Domcio, debemos confesarlo ahora, era un rey disfrazado. Gobernaba con la ayuda de un silencioso terror y observaba cuidadosamente ese silencio. Llegó al cargo de rey gracias a su fuerza física y a su vocación para el mando. Los que recibían palizas de sus fuertes puños acataban la prohibición y nunca se atrevieron a acusarle delante de sus padres. La corte que le rodeaba en los pastos que circundaban el pueblo, se componía, como suele ocurrir, de confidentes más próximos, o ministros, así como de vulgares aduladores, utilizados para servicios secundarios como, por ejemplo, perseguir las vacas cuando entraban en terreno vedado. Para los experimentos serios que llevaba a cabo, se rodeaba tan sólo de sus confidentes.
Su mente crítica, que no aceptaba nada sin una comprobación científica, observaba atentamente todo lo que corre, vuela, salta y repta. Cortaba patas y alas y, de este modo, procuraba profundizar en el misterio de las máquinas vivientes. Sus experimentos abarcaban también a las personas; en estos casos, sus ministros sujetaban fuertemente por las piernas al objeto, es decir a Verónica, de trece años de edad. También le intrigaban los productos de la técnica, y estuvo mucho tiempo observando la construcción del molino, hasta que él mismo construyó un modelo exacto, al que incluso aportó mejoras, y lo instaló luego en el lugar donde el torrente irrumpe en el Issa.
Imponiendo su voluntad a los chicos de su misma edad, Domcio se vengaba de todo lo que había sufrido de los mayores. Desde pequeño, sólo humillaciones: tanto él como su madre trabajaban en tierras ajenas, generalmente para ricachones, amos de sesenta u ochenta hectáreas, que eran sin duda los peores. Su vida consistía en mirarles a los ojos, adivinar sus deseos, adelantarse y ejecutar rápidamente lo que le ordenaran hacer poco después, simulando hacerlo alegremente y por propia voluntad, temblando de miedo si, llegado el momento, le negaban la medida de centeno prometida, o el par de zapatos viejos: así nace el odio, o bien la duda de si todo este mundo no se asienta en alguna mentira.

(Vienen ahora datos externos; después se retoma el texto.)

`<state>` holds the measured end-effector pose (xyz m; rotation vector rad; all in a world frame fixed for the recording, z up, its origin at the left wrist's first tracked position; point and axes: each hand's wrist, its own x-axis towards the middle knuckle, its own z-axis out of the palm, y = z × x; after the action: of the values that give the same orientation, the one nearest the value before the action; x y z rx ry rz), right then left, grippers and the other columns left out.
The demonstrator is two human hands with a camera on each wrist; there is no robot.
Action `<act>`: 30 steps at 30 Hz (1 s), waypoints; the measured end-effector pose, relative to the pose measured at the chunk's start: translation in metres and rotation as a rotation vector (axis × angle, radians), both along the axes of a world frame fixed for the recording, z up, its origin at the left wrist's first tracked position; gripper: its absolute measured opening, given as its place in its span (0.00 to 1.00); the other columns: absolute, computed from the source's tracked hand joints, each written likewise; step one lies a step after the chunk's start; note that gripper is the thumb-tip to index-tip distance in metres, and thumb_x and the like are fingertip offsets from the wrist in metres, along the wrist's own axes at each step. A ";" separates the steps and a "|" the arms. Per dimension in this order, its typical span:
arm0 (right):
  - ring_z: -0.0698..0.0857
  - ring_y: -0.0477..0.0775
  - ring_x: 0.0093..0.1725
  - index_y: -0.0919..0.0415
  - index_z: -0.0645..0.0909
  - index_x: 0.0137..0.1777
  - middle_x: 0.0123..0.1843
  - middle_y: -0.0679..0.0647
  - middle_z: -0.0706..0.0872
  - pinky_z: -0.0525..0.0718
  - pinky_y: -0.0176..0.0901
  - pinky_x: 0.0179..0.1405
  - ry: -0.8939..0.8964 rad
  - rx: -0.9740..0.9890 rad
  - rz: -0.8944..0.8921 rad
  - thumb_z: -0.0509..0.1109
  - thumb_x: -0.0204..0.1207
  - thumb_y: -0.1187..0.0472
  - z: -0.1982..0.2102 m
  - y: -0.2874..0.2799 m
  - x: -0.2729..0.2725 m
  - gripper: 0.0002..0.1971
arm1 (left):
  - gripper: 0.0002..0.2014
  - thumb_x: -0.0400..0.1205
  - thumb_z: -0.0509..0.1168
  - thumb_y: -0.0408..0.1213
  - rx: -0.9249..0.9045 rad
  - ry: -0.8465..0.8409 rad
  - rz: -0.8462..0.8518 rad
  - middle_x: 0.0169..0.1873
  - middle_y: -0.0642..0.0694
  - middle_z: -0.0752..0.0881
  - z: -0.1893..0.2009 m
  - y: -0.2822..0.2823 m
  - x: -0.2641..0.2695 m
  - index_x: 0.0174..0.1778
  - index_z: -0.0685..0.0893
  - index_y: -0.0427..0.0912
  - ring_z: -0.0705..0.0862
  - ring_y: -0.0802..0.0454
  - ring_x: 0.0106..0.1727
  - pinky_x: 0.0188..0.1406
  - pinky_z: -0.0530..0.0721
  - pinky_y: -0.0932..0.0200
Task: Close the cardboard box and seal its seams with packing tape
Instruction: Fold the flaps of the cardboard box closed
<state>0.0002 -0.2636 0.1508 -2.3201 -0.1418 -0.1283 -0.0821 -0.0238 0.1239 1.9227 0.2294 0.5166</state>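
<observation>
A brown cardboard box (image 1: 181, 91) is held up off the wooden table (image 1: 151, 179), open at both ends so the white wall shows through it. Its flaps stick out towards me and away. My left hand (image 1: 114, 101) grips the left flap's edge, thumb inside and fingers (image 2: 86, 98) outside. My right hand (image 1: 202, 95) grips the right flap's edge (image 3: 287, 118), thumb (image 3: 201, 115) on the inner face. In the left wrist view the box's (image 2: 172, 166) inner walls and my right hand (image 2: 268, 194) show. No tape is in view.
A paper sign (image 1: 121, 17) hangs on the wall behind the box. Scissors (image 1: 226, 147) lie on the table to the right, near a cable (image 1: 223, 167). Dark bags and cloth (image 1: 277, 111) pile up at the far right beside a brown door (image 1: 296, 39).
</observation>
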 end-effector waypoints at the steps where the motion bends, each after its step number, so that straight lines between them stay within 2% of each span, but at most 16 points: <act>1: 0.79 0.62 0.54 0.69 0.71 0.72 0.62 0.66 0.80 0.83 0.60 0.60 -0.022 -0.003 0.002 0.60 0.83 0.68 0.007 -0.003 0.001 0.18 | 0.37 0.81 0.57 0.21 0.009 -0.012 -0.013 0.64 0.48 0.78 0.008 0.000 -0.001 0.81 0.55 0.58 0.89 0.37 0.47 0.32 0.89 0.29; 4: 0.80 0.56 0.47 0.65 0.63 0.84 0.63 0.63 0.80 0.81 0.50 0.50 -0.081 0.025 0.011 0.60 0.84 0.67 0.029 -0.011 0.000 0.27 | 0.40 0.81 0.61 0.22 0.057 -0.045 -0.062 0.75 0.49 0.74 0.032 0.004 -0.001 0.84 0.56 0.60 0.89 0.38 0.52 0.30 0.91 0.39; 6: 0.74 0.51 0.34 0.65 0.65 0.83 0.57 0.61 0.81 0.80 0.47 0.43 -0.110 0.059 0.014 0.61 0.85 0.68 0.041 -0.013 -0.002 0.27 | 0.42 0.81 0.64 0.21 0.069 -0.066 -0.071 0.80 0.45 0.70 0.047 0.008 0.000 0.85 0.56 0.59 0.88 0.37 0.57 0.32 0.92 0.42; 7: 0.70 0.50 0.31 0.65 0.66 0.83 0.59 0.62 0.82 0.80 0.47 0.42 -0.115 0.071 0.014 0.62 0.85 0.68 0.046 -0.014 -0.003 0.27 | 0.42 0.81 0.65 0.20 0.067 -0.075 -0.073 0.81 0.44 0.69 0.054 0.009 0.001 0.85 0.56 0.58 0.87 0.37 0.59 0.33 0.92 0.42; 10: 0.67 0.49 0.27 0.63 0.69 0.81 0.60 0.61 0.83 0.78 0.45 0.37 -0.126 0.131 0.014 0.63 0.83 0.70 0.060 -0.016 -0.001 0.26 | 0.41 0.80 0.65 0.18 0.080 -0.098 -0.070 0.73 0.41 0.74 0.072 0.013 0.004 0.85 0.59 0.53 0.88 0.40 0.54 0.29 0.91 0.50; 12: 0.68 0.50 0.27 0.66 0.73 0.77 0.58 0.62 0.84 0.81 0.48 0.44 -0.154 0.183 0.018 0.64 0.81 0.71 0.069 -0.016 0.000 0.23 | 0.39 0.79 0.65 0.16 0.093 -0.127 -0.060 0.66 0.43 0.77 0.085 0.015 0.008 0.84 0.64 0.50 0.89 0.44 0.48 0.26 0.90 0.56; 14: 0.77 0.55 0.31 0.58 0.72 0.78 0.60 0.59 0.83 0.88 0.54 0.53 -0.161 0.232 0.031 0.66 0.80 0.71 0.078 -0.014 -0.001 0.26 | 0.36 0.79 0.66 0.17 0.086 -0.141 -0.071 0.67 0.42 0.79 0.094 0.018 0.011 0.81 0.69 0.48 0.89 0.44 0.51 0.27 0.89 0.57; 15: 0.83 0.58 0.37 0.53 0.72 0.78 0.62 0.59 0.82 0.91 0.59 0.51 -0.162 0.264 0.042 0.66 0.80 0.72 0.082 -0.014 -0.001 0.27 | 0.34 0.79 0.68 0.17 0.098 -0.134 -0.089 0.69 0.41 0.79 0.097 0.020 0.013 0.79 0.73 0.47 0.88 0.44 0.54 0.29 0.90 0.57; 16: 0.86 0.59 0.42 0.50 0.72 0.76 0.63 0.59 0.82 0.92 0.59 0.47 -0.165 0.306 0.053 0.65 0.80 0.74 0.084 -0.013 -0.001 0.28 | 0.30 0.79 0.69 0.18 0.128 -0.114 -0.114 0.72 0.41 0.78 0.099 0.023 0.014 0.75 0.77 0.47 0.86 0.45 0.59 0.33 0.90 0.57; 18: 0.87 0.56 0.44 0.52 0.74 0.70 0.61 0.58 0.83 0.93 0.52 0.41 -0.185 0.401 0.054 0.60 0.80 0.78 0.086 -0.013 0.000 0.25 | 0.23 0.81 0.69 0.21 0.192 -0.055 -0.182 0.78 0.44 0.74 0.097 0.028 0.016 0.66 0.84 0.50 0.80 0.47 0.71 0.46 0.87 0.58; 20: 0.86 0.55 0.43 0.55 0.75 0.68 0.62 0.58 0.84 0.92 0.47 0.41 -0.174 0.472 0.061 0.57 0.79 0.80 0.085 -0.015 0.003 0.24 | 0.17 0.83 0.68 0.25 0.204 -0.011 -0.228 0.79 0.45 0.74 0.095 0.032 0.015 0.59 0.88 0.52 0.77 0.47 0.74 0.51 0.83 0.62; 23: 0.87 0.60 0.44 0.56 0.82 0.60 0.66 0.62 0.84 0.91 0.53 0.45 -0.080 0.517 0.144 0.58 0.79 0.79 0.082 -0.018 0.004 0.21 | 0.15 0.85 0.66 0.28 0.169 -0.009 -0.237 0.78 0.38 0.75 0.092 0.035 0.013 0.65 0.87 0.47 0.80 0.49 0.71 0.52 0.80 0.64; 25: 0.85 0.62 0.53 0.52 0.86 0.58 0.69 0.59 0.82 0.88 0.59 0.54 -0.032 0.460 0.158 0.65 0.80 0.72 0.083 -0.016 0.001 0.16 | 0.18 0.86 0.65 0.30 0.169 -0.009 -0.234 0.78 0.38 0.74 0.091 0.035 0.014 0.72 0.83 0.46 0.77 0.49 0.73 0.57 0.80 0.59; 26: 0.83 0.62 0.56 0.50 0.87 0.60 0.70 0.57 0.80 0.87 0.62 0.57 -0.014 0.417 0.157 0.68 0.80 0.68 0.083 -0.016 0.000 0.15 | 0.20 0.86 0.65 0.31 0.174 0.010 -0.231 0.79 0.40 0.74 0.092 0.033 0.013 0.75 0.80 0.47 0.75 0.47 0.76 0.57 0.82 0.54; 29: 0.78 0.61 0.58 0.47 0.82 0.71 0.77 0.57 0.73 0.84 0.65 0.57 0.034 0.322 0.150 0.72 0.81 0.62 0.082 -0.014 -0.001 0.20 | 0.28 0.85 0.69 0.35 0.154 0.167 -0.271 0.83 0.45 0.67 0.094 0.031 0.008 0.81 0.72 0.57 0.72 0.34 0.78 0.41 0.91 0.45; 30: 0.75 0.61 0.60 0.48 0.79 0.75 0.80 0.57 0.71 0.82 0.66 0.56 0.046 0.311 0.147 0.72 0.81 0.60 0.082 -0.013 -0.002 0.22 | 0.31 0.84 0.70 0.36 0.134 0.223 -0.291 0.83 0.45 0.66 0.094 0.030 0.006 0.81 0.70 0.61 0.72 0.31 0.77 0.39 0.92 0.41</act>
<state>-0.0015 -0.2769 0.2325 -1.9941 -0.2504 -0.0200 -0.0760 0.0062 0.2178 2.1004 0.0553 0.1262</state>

A principios de verano, antes de instalarse en la cabaña del vergel, en la vida de Domcio ocurrió un hecho importante. Tanto cumplió y corrió tras los caprichos ajenos, tanto hizo y tanto insistió que, al fin, consiguió que uno de los antiguos soldados le prestara, de vez en cuando, su carabina. Esto era, además, una recompensa por su silencio sobre ciertos asuntos.

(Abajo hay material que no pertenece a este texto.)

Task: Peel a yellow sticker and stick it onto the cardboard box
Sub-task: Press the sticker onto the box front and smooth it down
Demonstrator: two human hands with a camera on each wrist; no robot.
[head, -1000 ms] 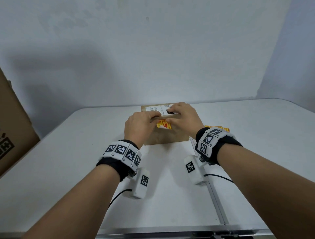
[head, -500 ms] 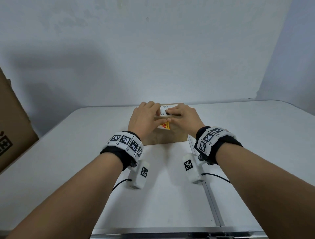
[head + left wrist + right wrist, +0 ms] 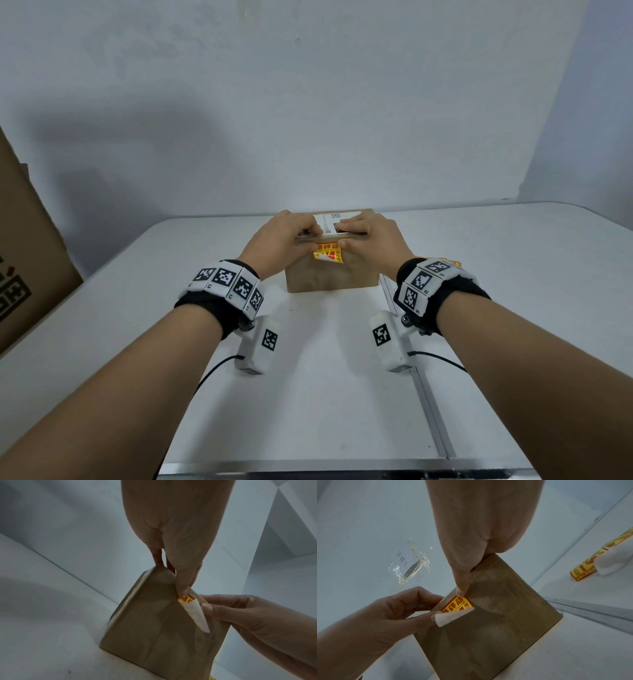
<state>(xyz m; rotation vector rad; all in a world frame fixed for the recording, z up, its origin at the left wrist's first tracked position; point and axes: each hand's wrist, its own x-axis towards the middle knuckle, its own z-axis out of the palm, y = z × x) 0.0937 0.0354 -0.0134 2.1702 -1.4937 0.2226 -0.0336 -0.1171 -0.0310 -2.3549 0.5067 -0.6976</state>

Por aquel entonces, se presentó un caso de rabia en la región, y corrió la sospecha de que uno de los perros del pueblo había sido mordido por un perro rabioso. Decían que convenía matarlo, pero nadie se decidía a hacerlo, hasta que Domcio lo supo y se ofreció para sacrificarlo. Se lo entregaron de mala gana, porque, a lo mejor, ni siquiera había sido mordido. El perro, grande, negro, con el rabo levantado y pelos blancos en el hocico, daba saltos de alegría junto a él, contento de que le soltaran y de salir al campo, en vez de bostezar y buscarse las pulgas. Le dio de comer y, luego, lo condujo junto al lago situado en medio de un pequeño promontorio en un tranquilo recodo del Issa. Este laguito era alimentado por un riachuelo que recogía el agua de los deshielos primaverales a través de un canal; poco profundo y cálido, constituía un remanso ideal para los lucios: en verano, se secaba casi del todo y quedaba en él más lodo que agua: habitaban allí permanentemente tan sólo las epinochas. Lo rodeaba un tupido muro de juncos, altos como un hombre a caballo.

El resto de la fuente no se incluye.